J-A13028-18
NON-PRECEDENTIAL DECISION - SEE SUPERIOR COURT I.O.P. 65.37
IN RE: PETITION OF K.M.C. : IN THE SUPERIOR COURT OF
: PENNSYLVANIA
Appellant :
:
:
v. :
:
:
THE PENNSYLVANIA STATE POLICE : No. 1274 WDA 2017
AND ALLEGHENY COUNTY :
DEPARTMENT OF BEHAVIORAL :
HEALTH :
Appeal from the Order September 11, 2017
In the Court of Common Pleas of Allegheny County Orphans' Court at
No(s): No. CC 254 of 2017
BEFORE: OLSON, J., DUBOW, J., and MUSMANNO, J.
MEMORANDUM BY DUBOW, J.: FILED SEPTEMBER 21, 2018
K.M.C. appeals from the Order entered in the Allegheny County Orphans’

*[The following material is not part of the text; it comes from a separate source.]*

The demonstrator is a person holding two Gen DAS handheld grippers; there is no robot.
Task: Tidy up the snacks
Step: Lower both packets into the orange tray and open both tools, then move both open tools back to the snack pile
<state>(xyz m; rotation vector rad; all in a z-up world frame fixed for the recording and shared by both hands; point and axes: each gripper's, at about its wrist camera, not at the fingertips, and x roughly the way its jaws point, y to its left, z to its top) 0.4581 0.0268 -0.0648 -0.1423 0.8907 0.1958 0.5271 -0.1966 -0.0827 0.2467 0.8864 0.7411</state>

Court dismissing her Petition for Expungement challenging the sufficiency of
the evidence underlying her 1997 involuntary commitment for mental health
treatment pursuant to the Mental Health Procedures Act (“MHPA”), 50 P.S. §
7302.1 After careful review, we conclude that because K.M.C. waited over 20
years to challenge her involuntary commitment, the doctrine of laches applies
to bar this expungement action. Accordingly, we affirm.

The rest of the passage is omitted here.